Jill e eu viramos à direita no escuro corredor de pedra. Nunca estive deste lado do castelo antes. Se fosse algum dia ensolarado de semana, talvez eu ficasse animada com a possibilidade de explorar um local desconhecido, mas hoje, numa manhã fria e nublada como esta, minha curiosidade ficou na cama enrolada no cobertor. 
- Ouviu isso? - Jill volta bruscamente a cabeça, os olhos arregalados visualizando freneticamente o caminho pelo qual acabamos de passar. 

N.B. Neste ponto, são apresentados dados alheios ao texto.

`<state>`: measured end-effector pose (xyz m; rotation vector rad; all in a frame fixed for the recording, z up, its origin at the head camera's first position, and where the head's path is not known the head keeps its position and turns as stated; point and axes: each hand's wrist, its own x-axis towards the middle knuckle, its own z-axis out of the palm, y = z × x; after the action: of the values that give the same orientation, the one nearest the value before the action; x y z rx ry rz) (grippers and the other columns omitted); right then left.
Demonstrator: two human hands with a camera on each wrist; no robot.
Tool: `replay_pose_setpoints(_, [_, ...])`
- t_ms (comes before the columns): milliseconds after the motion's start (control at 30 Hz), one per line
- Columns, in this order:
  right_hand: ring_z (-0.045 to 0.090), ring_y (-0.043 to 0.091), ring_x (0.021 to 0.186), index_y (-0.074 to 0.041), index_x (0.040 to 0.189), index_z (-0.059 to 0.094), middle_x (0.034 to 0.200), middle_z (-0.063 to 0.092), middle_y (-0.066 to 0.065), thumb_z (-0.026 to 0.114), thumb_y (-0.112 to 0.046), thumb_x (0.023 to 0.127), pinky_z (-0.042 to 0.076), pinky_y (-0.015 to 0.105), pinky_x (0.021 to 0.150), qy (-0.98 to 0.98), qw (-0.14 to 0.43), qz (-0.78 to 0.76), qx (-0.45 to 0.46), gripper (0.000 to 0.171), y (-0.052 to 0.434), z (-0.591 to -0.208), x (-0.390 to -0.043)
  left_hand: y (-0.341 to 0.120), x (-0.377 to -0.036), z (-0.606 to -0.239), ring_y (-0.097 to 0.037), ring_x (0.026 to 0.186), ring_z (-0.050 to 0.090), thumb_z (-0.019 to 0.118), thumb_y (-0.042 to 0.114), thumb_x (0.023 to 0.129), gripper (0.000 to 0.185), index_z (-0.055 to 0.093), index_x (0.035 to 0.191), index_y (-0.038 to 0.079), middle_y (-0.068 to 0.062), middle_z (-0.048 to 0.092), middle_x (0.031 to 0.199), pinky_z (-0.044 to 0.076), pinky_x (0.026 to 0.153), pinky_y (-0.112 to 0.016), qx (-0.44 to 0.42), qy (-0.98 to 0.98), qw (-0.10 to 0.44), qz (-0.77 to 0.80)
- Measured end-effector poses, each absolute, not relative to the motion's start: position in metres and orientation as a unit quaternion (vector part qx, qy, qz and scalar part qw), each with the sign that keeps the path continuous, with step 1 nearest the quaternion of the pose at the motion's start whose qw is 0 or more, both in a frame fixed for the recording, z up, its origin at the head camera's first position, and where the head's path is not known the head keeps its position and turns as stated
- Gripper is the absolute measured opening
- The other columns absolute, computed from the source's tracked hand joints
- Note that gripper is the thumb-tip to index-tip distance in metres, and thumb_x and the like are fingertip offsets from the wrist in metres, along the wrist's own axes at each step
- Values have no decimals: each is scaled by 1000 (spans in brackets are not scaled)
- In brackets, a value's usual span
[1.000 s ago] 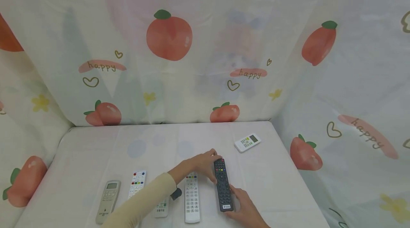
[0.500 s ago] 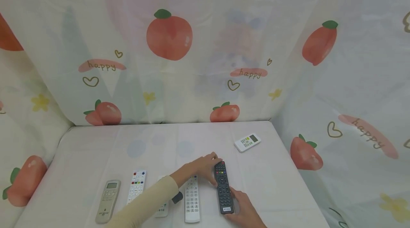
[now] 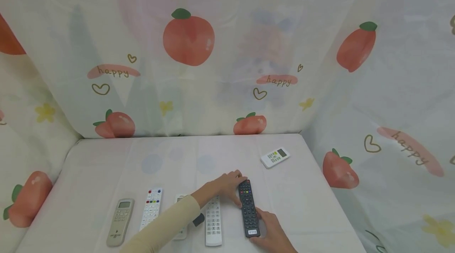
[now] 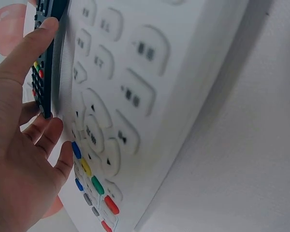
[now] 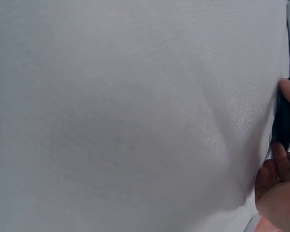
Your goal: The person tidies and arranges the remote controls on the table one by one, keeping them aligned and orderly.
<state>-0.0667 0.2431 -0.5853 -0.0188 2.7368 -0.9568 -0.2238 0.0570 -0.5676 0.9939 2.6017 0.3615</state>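
A black remote control with coloured buttons lies lengthwise on the white cloth, its pale label at the near end. My left hand holds its far end, fingers over the top edge and thumb along the left side. At the near right corner, my right hand grips the same remote between thumb and fingers. The left wrist view has the left thumb against the black casing, and a white remote fills its foreground. In the right wrist view, only a dark edge of the black remote shows between the right fingers.
Left of the black remote lies the long white remote. Further left are another white remote, one partly under my sleeve, and a beige remote. A small white remote lies angled at the back right. Patterned curtains enclose the table.
Both hands have drawn the black remote slightly toward me, mostly in the first half second. The other remotes stay in place, and the head view has shifted a little.
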Motion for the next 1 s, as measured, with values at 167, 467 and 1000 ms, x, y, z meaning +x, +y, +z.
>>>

- Deve ser outra goteira, Jill - respondo, puxando - a pela mão com o intuito de seguirmos em frente. Estranho é pouco para explicar como Jill tem andado nos últimos três meses. No dia seguinte à festa de Halloween, ela perguntou a cada aluno, professor e fantasma que encontrou se ele lembrava do havia acontecido no dia anterior durante a festa. A resposta era unânime : não. Também percebi que ela tem estado muito frágil ultimamente, sempre alerta, como se estivesse com medo de que, caso se distraia apenas por um segundo,alguém enfie uma faca em suas costas. 

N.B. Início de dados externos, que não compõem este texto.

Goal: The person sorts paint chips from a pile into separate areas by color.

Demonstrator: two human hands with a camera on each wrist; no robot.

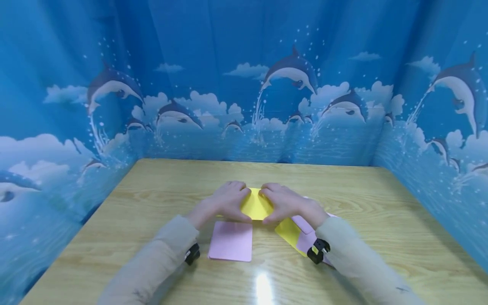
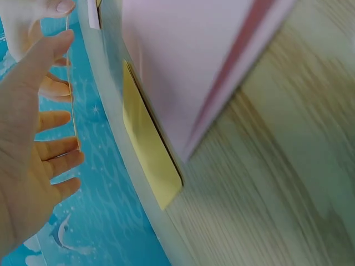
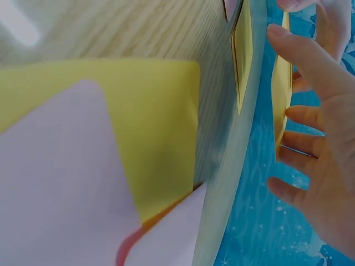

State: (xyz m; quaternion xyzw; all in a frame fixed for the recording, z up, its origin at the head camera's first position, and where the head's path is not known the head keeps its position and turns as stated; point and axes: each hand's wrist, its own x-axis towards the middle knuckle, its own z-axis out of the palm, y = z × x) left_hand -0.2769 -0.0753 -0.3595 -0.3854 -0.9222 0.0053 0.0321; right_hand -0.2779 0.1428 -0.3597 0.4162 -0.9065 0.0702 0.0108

É fácil avistar a fraca luz da manhã vinda da saída deste corredor sem janelas. Mas, antes que possamos chegar a metade do corredor, Jill firma os pés no chão, agarrando meu braço com força com ambas mãos. 
-E agora? - Murmura. - Você ouviu isso? 
Reviro os olhos. 
-Isso o q... 
- PERIGO! 
Dizer que Jill se assustou é eufemismo. Falar que seu coração quase escapou pela boca é amenizar a situação. Desesperadamente, ela se joga contra a pedra fria, apertando os olhos, a boca aberta num grito agudo e estrangulado. Mesmo tapando as orelhas com as palmas das mãos, sinto seu grito perfurar meus tímpanos. Jill desaba no chão, as costas contra à parede, e, ainda gritando, engatinha/corre na direção contrária à saída. 

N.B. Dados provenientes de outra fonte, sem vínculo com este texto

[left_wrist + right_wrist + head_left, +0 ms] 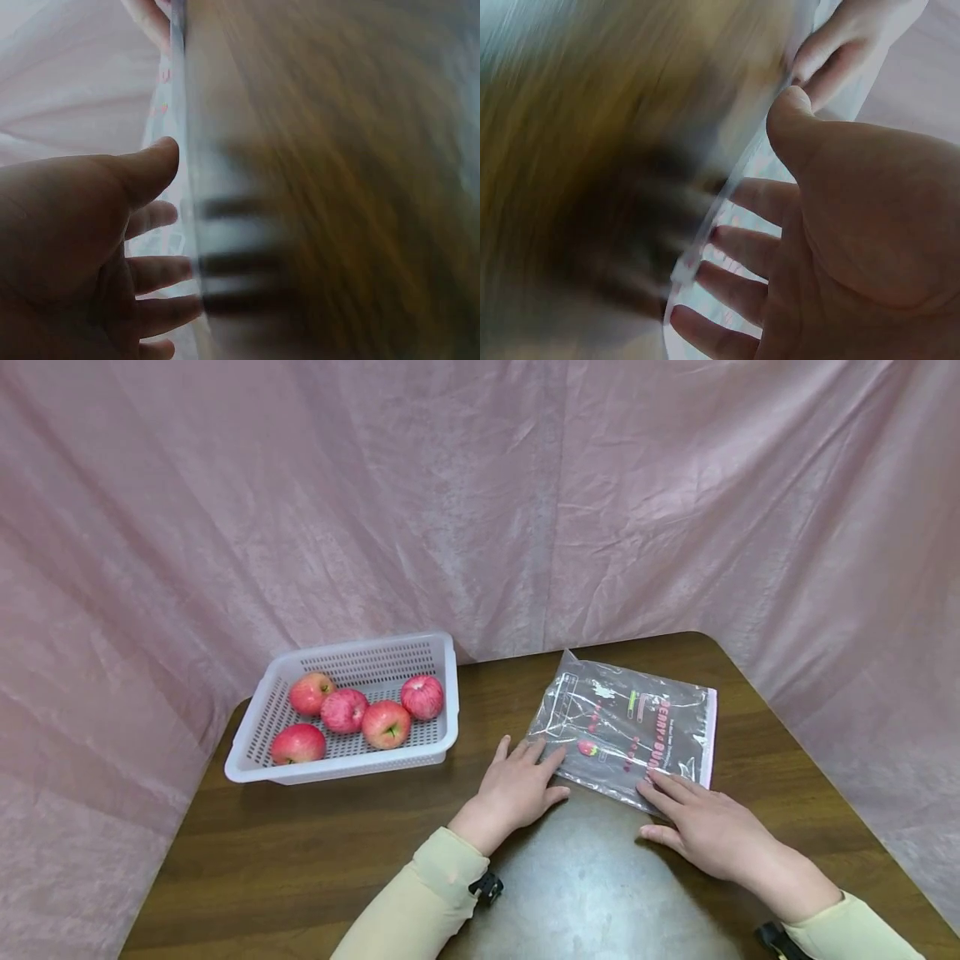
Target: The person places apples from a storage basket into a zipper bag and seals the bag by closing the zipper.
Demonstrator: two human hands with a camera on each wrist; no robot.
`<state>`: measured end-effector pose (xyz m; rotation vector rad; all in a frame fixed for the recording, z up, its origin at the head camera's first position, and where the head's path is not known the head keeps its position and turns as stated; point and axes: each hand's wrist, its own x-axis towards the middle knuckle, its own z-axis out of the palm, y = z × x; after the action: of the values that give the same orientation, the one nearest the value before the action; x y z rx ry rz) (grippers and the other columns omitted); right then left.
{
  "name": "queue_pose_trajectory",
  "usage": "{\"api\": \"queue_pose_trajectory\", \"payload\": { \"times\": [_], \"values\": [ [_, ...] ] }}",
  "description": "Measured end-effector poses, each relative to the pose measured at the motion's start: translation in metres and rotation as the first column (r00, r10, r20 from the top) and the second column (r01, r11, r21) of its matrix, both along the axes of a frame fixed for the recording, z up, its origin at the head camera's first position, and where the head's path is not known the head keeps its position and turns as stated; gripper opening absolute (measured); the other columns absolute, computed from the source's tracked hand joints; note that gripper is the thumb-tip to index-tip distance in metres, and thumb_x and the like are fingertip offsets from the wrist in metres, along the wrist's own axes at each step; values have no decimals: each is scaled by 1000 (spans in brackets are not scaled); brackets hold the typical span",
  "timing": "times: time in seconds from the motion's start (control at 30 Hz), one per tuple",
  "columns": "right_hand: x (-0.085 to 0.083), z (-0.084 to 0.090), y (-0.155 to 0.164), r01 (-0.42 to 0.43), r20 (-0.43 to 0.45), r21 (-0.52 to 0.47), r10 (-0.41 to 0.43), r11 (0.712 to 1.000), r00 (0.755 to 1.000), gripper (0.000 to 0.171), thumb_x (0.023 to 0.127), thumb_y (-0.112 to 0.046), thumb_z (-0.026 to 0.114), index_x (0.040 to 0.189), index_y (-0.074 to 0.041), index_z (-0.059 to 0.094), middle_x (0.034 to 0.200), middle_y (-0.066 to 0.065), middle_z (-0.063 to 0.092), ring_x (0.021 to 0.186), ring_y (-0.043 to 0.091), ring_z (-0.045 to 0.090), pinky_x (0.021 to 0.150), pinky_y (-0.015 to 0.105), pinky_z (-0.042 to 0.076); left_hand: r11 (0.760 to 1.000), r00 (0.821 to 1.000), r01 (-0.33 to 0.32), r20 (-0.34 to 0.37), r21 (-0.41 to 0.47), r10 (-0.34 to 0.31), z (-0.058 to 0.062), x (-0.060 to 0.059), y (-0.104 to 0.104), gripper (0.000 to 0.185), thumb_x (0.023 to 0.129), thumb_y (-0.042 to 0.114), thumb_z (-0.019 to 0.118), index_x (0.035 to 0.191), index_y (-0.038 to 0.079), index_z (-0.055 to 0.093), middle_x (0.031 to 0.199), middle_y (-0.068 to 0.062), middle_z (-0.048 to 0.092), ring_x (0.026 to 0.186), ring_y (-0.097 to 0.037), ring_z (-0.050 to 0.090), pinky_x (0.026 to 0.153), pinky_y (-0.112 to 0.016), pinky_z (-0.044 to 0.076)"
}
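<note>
A clear plastic bag with pink lettering and a strawberry print lies flat on the table, a pale strip along its right edge. My left hand rests its spread fingers on the bag's near left corner. At the near right corner, my right hand touches the bag with extended fingers, thumb apart. Both wrist views show the left palm and right palm from below, fingers lying along the bag's edge. Neither hand grips anything.
To the left stands a white perforated plastic basket holding several red apples. The brown wooden table has a rounded far right corner. Pink cloth hangs behind and at the sides.
</note>
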<state>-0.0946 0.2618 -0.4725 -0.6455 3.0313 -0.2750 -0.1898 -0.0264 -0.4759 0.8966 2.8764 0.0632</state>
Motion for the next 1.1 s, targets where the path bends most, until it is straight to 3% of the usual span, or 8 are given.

- Jill, volte aqui!- grito,correndo atrás dela. Arregaçando as mangas da blusa de frio, agarro seus tornozelos e a arrasto de volta enquanto ela se debate. Pelo canto do olho vejo Caleb retirar a capa de invisibilidade que o envolvia, a mesma que eu o emprestei alguns dias atrás para que ele pudesse pegar livros da seção reservada sem precisar da autorização de um professor. Ele ajoelha no chão, curvado de tanto rir. 
Seguro os pulsos de Jill, que ainda se debate violentamente no chão, até que ela se acalme. Não demora muito, e logo o único som que ouvimos é a risada eufórica de Caleb, que agora apoia uma mão na parede para tentar se erguer. 
Percebo que Jill entendeu o que acabou de acontecer, pois me empurra para o lado e se levanta do chão furiosa, apertando os olhos para Caleb. 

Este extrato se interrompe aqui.